* **Problem requirements**
Word for word, restate the listing that follows and leave out the images.

* **Provided data**
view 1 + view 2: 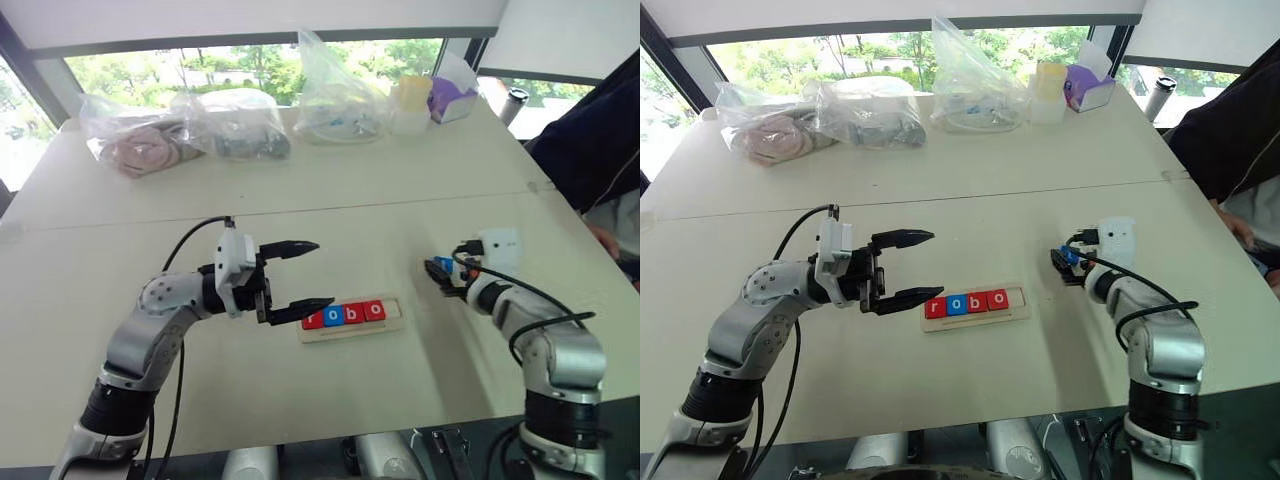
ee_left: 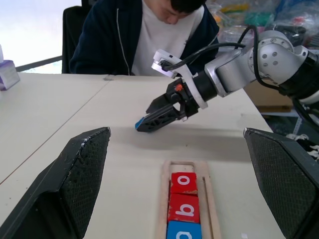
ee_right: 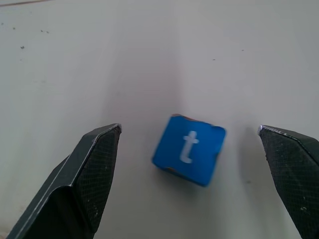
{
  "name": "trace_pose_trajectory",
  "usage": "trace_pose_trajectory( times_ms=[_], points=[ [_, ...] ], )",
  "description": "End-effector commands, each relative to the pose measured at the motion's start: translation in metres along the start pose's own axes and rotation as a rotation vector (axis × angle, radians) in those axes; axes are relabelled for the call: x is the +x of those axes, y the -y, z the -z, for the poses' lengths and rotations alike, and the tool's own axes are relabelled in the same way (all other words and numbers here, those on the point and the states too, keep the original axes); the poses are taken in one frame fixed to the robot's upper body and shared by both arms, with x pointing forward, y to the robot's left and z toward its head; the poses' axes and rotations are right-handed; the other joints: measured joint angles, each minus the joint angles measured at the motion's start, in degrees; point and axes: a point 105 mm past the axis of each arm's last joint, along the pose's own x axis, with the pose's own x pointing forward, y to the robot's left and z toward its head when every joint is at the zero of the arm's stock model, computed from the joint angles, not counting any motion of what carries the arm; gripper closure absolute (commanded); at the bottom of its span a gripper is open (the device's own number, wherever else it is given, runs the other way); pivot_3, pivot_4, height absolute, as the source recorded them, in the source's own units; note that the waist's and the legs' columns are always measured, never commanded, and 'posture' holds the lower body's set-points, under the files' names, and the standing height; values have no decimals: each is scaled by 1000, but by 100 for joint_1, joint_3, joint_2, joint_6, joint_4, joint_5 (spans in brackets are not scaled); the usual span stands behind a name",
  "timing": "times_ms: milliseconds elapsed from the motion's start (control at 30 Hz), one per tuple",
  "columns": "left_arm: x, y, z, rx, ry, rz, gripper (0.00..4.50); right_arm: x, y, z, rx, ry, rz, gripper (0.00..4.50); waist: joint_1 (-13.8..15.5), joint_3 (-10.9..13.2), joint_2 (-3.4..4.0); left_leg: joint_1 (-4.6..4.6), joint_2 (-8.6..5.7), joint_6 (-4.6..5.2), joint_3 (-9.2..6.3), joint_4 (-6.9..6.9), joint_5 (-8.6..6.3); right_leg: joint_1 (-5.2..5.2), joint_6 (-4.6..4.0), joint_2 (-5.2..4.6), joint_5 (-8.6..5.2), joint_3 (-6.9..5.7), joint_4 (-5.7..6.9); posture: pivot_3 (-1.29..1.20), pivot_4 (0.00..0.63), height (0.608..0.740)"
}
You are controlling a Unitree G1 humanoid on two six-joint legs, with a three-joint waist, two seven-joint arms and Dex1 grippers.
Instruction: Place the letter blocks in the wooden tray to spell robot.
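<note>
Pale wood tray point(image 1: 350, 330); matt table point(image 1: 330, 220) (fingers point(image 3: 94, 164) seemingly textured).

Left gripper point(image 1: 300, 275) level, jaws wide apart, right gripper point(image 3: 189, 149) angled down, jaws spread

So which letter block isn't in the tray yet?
The blue t block. It lies on the table between the open fingers of the right hand; the other four sit in the wooden tray.

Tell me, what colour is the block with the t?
Blue, white letter: the t block, clearest in the right wrist view.
</note>
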Motion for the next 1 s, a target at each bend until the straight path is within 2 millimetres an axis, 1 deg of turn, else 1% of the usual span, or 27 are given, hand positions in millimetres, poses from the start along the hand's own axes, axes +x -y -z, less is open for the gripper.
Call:
trace_pose_trajectory(
  times_ms=[33, 200, 233, 267, 300, 433, 500, 667, 733, 800, 867, 1000],
  points=[
    [2, 1, -6, 35, 9, 12, 0, -2, -1, -6, -10, 22, 70, 25, 7, 0, 0, -2, -2, 0, 0, 0, 0, 0, 0, -4, -1, 0, -1, 0, 150, 740],
    [2, 1, -7, 38, 8, 6, 0, 1, -4, 7, -1, -26, 127, 25, 2, -1, 0, -2, -3, 0, 0, 0, 0, 0, 0, -4, -1, 0, -3, 0, 150, 740],
    [2, 1, -7, 38, 8, 4, 0, 1, -5, 8, 0, -30, 130, 538, 2, -1, 0, -1, -3, 0, -1, -1, 0, 0, 1, -4, -2, -1, -3, 0, 150, 740],
    [2, 0, -7, 38, 9, 3, 0, 0, -6, 9, -6, -32, 135, 847, 1, -1, 0, -1, -3, 0, -1, -1, 0, 0, 3, -4, -3, -1, -3, 0, 150, 740],
    [2, 0, -7, 38, 9, 1, 0, 0, -6, 10, -18, -32, 139, 1316, -1, -2, -1, -1, -3, 0, -1, -1, 0, 0, 3, -4, -4, -1, -3, 0, 150, 740],
    [3, 0, -7, 38, 13, -3, 0, -1, -7, 11, -35, -38, 145, 3324, -5, -2, -1, -1, -2, 0, -1, -2, 0, 0, 14, -4, -11, -1, -3, 0, 150, 740],
    [3, 0, -6, 37, 14, -4, 0, -4, -8, 10, -53, -41, 143, 3339, -7, -2, -1, 0, -2, 0, -1, -2, 0, 0, 10, -3, -16, -1, -3, 0, 150, 740],
    [3, 0, -6, 35, 15, -4, 0, -29, -16, 26, -86, -101, 100, 3339, 3, -3, -1, -3, -1, 0, -8, -8, 0, 0, 14, -3, -15, -5, -3, 0, 150, 740],
    [3, 0, -6, 35, 15, -4, 0, -41, -20, 35, -85, -141, 89, 3339, 1, -3, -1, -3, -1, 0, -6, -8, 0, -1, 18, -4, -18, -5, -3, 0, 150, 740],
    [3, 0, -5, 34, 15, -4, 0, -56, -29, 46, -76, -187, 55, 3339, 4, -4, -1, -2, -1, 0, -7, -7, 0, 0, 17, -4, -21, -5, -3, 0, 150, 740],
    [2, 1, -5, 31, 14, 1, 0, -68, -37, 50, -67, -211, 28, 3339, 1, -6, -2, -1, 0, 0, -10, -7, 0, 0, 9, -4, -28, -5, -3, 0, 150, 740],
    [3, 1, -4, 32, 14, 7, 0, -71, -41, 51, -62, -224, 15, 3339, -16, -7, -3, 1, 0, 0, -6, -6, 0, 0, 5, -4, -29, -4, -3, 0, 150, 740]
  ],
)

* **Response box**
view 1 + view 2: 
ee_left: 
ee_right: 
{
  "name": "trace_pose_trajectory",
  "usage": "trace_pose_trajectory( times_ms=[_], points=[ [_, ...] ], )",
  "description": "End-effector commands, each relative to the pose measured at the motion's start: translation in metres along the start pose's own axes and rotation as a rotation vector (axis × angle, radians) in those axes; axes are relabelled for the call: x is the +x of those axes, y the -y, z the -z, for the poses' lengths and rotations alike, and the tool's own axes are relabelled in the same way (all other words and numbers here, those on the point and the states too, keep the original axes); the poses are taken in one frame fixed to the robot's upper body and shared by both arms, with x pointing forward, y to the robot's left and z toward its head; the poses' axes and rotations are right-handed; the other joints: measured joint angles, each minus the joint angles measured at the motion's start, in degrees; point and axes: a point 105 mm past the axis of each arm's last joint, along the pose's own x axis, with the pose's own x pointing forward, y to the robot's left and z toward its head when every joint is at the zero of the arm's stock model, computed from the joint angles, not counting any motion of what carries the arm; gripper closure absolute (commanded); at the bottom of its span a gripper is open (the device's own number, wherever else it is given, runs the other way); pivot_3, pivot_4, height absolute, as the source recorded them, in the source's own units; note that the waist's and the legs' columns are always measured, never commanded, and 'posture' holds the lower body's set-points, under the files' names, and the standing height; values have no decimals: each is scaled by 1000, but by 100 for joint_1, joint_3, joint_2, joint_6, joint_4, joint_5 (spans in brackets are not scaled); the usual span stands behind a name",
  "timing": "times_ms: milliseconds elapsed from the motion's start (control at 30 Hz), one per tuple",
  "columns": "left_arm: x, y, z, rx, ry, rz, gripper (0.00..4.50); right_arm: x, y, z, rx, ry, rz, gripper (0.00..4.50); waist: joint_1 (-13.8..15.5), joint_3 (-10.9..13.2), joint_2 (-3.4..4.0); left_leg: joint_1 (-4.6..4.6), joint_2 (-8.6..5.7), joint_6 (-4.6..5.2), joint_3 (-9.2..6.3), joint_4 (-6.9..6.9), joint_5 (-8.6..6.3); right_leg: joint_1 (-5.2..5.2), joint_6 (-4.6..4.0), joint_2 (-5.2..4.6), joint_5 (-8.6..5.2), joint_3 (-6.9..5.7), joint_4 (-5.7..6.9); posture: pivot_3 (-1.29..1.20), pivot_4 (0.00..0.63), height (0.608..0.740)"
}
You are controlling a Unitree G1 humanoid on two six-joint legs, with a three-joint waist, two seven-joint arms and Dex1 grippers.
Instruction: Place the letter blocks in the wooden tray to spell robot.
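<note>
Pale wood tray point(image 1: 350, 330); matt table point(image 1: 330, 220) (fingers point(image 3: 94, 164) seemingly textured).

Left gripper point(image 1: 300, 275) level, jaws wide apart, right gripper point(image 3: 189, 149) angled down, jaws spread

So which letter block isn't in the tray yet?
The blue t block. It lies on the table between the open fingers of the right hand; the other four sit in the wooden tray.

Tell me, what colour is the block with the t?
Blue, white letter: the t block, clearest in the right wrist view.
</note>
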Motion for the next 1 s, a target at each bend until the straight path is within 2 millimetres an axis, 1 deg of turn, else 1% of the usual span, or 27 are given, hand positions in millimetres, poses from the start along the hand's own axes, axes +x -y -z, less is open for the gripper.
Call:
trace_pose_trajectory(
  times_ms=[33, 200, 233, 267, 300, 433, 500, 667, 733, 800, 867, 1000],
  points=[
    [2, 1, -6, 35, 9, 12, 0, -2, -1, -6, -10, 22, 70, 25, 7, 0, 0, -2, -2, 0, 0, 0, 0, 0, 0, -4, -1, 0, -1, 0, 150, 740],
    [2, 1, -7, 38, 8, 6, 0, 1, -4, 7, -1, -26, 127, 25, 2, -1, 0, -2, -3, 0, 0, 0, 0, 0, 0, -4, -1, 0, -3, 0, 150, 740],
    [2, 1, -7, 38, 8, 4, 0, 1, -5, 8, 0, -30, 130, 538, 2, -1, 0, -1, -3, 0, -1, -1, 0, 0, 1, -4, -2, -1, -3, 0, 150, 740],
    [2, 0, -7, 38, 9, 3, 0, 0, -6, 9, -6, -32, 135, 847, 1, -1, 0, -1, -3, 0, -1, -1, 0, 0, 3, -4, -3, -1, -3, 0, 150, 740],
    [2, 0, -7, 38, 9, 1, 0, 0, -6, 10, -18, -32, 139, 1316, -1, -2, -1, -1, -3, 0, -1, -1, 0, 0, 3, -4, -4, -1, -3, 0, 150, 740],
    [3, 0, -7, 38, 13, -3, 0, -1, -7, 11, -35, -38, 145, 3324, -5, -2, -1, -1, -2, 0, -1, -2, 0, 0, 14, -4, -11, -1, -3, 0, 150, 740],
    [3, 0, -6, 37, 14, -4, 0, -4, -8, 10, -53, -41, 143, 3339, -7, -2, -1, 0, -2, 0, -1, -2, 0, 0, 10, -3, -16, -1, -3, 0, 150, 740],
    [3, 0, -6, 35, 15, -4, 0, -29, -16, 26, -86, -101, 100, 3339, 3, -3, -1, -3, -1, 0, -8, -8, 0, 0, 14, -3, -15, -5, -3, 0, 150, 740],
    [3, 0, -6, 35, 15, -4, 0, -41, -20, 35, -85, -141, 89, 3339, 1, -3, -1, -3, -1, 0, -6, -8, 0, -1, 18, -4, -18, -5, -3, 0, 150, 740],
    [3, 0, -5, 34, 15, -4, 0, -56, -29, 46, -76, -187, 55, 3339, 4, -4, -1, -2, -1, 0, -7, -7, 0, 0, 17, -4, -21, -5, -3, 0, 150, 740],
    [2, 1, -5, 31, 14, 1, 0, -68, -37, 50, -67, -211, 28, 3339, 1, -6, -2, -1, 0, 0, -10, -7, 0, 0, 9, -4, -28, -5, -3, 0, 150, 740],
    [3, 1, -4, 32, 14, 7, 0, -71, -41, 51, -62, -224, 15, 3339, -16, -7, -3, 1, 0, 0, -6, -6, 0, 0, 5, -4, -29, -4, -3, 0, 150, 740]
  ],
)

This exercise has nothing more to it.